The Defence force air wing was formed in 1968 and was then renamed the Guyana Defence force air command in 1973. Seven Britten-Norman BN-2A Islander were delivered over a five-year period in the 1970s and then were supplemented by Short Skyvans series 3Ms in 1979. In 1986 3 Mil Mi-8 were delivered. The GDF currently operates 8 fixed-wing aircraft and 4 helicopters. Recently, the GDF had ordered two Dornier Do-228 aircraft from Indian Manufacturer Hindustan Aeronautics Ltd, which were delivered on 1 April 2024.

In early 2024, a plan was announced to among other things to buy some new helicopters. One crashed in 2023, which, because only a few helicopters are operated represented a significant loss.

===Current inventory===

| Aircraft | Origin | Type | Variant | In service | Notes |
Transport
| Cessna 206 | United States | Utility |  | 1 |  |
| Dornier HAL 228 | India | Utility | 228-201 | 2 | Delivery aboard IAF C-17 aircraft.

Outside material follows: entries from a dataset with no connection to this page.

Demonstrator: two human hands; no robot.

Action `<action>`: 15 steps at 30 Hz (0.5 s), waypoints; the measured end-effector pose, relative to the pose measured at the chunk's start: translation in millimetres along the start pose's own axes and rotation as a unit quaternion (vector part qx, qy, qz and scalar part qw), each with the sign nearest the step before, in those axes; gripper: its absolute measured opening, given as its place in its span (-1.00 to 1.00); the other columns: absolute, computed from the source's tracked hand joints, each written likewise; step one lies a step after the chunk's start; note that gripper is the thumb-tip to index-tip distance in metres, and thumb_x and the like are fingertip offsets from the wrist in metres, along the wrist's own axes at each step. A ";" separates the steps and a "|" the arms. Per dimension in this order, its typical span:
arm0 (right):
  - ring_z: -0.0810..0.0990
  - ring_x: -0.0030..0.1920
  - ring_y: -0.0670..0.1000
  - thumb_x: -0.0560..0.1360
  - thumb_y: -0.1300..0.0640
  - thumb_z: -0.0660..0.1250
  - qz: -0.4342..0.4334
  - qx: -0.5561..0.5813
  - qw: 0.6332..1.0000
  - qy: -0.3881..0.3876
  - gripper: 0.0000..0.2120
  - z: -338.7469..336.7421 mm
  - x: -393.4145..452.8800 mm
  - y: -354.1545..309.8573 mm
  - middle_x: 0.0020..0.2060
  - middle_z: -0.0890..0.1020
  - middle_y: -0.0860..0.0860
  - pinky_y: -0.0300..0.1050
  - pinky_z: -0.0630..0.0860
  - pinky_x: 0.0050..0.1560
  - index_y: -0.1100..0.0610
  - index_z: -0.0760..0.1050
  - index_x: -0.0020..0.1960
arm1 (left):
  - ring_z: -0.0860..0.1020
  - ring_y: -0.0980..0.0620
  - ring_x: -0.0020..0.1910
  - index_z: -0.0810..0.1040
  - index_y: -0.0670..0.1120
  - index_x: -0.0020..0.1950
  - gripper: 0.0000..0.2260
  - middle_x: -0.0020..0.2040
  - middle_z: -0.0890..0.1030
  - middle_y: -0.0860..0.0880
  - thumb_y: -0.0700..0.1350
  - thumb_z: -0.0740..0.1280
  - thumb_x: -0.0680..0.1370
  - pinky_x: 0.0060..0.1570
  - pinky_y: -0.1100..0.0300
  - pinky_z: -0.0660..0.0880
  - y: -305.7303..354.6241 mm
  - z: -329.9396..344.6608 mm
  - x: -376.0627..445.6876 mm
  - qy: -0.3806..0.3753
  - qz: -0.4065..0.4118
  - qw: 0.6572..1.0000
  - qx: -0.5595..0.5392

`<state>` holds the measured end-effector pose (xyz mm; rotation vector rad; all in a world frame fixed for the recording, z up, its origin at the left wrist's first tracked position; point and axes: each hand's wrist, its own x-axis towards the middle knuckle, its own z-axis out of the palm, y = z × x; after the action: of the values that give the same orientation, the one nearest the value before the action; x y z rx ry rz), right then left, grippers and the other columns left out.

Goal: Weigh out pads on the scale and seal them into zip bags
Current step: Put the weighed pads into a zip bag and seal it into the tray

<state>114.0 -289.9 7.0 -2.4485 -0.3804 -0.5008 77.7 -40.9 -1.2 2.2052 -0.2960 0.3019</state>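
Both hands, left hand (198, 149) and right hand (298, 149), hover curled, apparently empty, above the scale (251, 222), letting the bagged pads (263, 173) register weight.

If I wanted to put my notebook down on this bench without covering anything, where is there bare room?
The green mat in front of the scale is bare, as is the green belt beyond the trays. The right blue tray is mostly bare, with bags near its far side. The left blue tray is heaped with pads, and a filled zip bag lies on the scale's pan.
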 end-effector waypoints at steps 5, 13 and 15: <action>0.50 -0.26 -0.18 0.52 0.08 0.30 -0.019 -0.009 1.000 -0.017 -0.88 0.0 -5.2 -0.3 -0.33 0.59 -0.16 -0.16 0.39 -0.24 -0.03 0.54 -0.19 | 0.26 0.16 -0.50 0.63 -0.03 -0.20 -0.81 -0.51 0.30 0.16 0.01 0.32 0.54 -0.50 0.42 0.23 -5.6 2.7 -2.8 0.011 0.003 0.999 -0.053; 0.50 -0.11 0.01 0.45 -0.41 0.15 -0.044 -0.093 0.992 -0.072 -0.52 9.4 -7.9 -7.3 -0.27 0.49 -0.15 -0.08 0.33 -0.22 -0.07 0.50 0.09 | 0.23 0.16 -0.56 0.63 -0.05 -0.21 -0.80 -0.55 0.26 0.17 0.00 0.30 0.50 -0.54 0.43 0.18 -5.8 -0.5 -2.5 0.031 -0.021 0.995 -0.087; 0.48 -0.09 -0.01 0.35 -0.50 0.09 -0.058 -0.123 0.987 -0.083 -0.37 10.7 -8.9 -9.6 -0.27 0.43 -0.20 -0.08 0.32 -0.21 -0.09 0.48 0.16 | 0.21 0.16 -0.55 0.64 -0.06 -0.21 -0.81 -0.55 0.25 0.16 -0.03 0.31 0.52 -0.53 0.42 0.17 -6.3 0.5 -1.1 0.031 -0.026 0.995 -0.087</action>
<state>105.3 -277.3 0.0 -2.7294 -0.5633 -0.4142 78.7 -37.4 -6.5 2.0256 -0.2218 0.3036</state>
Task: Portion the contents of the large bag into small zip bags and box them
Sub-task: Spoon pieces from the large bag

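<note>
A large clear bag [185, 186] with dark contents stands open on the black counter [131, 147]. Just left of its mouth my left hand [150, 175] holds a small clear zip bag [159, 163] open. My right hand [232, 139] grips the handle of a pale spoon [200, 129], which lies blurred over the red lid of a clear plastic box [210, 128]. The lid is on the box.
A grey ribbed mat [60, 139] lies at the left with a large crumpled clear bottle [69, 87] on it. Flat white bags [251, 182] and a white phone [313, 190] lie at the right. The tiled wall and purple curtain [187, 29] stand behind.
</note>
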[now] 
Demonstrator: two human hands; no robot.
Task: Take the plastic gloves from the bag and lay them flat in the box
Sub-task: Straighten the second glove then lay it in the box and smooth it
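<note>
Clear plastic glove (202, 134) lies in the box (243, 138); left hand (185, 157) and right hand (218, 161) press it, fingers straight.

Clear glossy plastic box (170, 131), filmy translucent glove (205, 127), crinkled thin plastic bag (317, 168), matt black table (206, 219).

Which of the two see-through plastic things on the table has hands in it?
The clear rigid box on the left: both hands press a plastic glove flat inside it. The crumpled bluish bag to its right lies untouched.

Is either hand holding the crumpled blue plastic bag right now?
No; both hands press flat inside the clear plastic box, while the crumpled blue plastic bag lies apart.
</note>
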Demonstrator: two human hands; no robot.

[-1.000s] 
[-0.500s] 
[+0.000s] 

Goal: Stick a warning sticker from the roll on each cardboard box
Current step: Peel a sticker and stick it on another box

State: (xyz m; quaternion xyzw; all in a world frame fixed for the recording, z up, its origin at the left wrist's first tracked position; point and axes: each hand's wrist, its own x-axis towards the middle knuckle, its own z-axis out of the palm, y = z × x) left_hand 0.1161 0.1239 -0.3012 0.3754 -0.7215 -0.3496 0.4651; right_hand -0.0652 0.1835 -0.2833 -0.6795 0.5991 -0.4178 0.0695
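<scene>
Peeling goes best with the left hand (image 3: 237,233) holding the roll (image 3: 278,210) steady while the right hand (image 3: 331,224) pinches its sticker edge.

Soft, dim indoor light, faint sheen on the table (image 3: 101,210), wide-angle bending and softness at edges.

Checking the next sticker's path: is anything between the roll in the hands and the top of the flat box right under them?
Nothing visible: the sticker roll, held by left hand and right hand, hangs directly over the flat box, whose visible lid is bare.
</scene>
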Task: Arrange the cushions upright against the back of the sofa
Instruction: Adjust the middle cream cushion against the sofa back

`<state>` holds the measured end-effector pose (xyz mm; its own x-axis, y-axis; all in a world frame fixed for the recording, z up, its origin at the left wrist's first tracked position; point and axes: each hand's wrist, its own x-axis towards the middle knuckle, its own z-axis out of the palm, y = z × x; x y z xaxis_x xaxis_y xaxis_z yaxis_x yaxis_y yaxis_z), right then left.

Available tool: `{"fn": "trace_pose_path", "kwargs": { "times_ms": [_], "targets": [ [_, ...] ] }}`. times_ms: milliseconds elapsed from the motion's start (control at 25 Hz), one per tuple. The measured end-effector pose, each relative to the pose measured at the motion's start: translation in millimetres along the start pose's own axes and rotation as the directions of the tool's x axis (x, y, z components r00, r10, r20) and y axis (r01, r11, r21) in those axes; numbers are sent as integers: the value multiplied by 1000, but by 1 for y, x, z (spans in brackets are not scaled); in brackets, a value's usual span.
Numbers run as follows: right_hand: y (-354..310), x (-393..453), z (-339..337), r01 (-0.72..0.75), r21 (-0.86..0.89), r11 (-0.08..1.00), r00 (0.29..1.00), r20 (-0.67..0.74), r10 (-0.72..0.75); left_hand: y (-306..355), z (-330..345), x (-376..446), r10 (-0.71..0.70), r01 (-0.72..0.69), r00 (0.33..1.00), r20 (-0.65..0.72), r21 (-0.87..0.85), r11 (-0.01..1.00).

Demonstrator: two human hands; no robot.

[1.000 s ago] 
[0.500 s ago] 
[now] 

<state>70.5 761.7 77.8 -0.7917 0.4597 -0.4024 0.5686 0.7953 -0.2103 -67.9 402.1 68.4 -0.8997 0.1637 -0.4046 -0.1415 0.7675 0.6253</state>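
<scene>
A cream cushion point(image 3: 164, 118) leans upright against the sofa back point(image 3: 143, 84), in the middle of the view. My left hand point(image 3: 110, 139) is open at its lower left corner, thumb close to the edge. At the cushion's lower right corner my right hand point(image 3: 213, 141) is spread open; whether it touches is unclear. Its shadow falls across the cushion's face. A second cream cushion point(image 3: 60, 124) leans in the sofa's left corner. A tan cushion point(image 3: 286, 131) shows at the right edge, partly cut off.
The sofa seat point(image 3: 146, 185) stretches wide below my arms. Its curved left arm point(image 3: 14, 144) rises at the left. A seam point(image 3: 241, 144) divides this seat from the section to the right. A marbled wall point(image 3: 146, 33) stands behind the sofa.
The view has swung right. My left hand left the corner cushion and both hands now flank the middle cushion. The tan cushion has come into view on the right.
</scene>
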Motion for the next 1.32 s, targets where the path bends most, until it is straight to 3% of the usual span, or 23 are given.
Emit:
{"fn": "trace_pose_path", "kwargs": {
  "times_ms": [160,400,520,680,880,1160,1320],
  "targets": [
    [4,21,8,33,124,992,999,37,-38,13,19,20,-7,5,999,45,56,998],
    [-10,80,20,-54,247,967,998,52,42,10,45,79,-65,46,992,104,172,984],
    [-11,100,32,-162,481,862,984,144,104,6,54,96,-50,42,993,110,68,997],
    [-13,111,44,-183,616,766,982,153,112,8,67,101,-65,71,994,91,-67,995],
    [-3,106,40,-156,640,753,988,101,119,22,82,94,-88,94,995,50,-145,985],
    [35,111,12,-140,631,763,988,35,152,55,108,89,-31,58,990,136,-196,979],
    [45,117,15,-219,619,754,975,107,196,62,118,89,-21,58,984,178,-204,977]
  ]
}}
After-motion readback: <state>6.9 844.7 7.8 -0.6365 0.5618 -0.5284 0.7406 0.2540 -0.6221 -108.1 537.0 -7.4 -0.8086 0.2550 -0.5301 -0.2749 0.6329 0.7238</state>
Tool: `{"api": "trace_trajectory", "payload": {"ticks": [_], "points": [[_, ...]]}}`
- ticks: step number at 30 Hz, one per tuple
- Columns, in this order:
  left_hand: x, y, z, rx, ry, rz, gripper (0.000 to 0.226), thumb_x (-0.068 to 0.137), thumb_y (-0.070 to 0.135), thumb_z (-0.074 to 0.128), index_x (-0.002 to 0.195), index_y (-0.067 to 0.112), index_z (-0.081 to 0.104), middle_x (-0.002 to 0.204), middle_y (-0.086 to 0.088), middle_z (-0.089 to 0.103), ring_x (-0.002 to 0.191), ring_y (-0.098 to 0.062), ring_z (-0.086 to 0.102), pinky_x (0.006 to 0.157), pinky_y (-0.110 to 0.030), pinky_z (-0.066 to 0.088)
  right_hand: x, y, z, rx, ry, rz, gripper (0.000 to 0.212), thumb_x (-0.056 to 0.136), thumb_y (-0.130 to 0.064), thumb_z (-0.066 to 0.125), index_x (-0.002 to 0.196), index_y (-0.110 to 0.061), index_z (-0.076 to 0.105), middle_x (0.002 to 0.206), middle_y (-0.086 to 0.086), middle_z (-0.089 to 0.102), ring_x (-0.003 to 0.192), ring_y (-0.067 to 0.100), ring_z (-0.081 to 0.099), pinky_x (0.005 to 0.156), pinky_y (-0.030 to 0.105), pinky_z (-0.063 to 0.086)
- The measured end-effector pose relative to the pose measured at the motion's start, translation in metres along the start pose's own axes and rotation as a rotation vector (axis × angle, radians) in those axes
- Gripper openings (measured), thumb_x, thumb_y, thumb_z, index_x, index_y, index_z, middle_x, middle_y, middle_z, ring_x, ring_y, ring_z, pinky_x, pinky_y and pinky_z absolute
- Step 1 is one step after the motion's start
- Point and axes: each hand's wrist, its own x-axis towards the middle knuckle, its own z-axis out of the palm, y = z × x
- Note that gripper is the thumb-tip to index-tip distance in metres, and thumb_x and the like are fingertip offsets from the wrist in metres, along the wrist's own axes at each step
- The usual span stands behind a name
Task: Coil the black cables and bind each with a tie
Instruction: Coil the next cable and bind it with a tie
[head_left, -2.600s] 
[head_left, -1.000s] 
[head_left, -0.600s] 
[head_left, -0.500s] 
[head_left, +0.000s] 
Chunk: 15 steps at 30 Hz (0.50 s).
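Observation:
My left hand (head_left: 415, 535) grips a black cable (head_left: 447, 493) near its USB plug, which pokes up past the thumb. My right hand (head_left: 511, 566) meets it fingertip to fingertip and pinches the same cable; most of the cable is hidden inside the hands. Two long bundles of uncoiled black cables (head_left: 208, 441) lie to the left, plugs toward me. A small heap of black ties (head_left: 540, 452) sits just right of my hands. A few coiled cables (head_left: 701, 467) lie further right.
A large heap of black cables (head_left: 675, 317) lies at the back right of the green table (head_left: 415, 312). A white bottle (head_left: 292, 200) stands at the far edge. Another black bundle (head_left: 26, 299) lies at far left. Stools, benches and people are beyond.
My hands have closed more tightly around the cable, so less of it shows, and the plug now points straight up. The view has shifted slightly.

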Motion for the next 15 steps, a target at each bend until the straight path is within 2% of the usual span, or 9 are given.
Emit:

Commissioned November 2024. |
| Short Skyvan | United Kingdom | Utility | SC.7 | 2 | Acquired June, 2019. |
| Britten-Norman Islander | United Kingdom | SAR, Transport, Observation, Surveillance. | BN-2 | 2 | Commissioned August 2018. |
| Super King Air B300 | United States | VIP transport | 350 | 1 | Commissioned July 2023. |
| Tecnam P2012 | Italy | Utility | STOL | 1 | Commissioned July 2025. |
| Harbin Y-12 | China | Utility |  | 1 |  |
Helicopters
| Bell 206 | United States | Utility |  | 1 |  |
| Bell 412 | United States | Utility | EPi | 1 | Commissioned March 2021. |
| Bell 407 | United States | Utility |  | 1 | Commissioned December 2025. |
| Bell 429 GlobalRanger | United States | Utility |  | 1 | Commissioned December 2025. |
UAVs
| Skyfront Perimeter | United States | Surveillance | 8 | 5 | Acquired 2019. |

===Retired aircraft===
Previous notable aircraft operated by the Air Corps were the Cessna 182, Cessna 206, Embraer EMB 110, Helio Courier, Aérospatiale Alouette III, Bell 212, and the Mil Mi-8.

==Coast Guard==
The maritime branch was founded January 9, 1967, with the Guyanese Coast Guard founded in 1990, before this they were called the Buccaneers. Various light vessels were built or used through the 1970s and 80s, especially for customs, maritime, fisheries, and river patrol.
- Metal Shark Boats patrol boats — (5) 28-foot Relentless, and (2) 38-foot Defiant. The first three of the aluminum-hulled 28-foot boats were donated by the United States in March 2014. In March 2017, two of the 38-foot boats were acquired.
- Metal Shark Boats offshore patrol vessel — one on order, scheduled for delivery in 2022.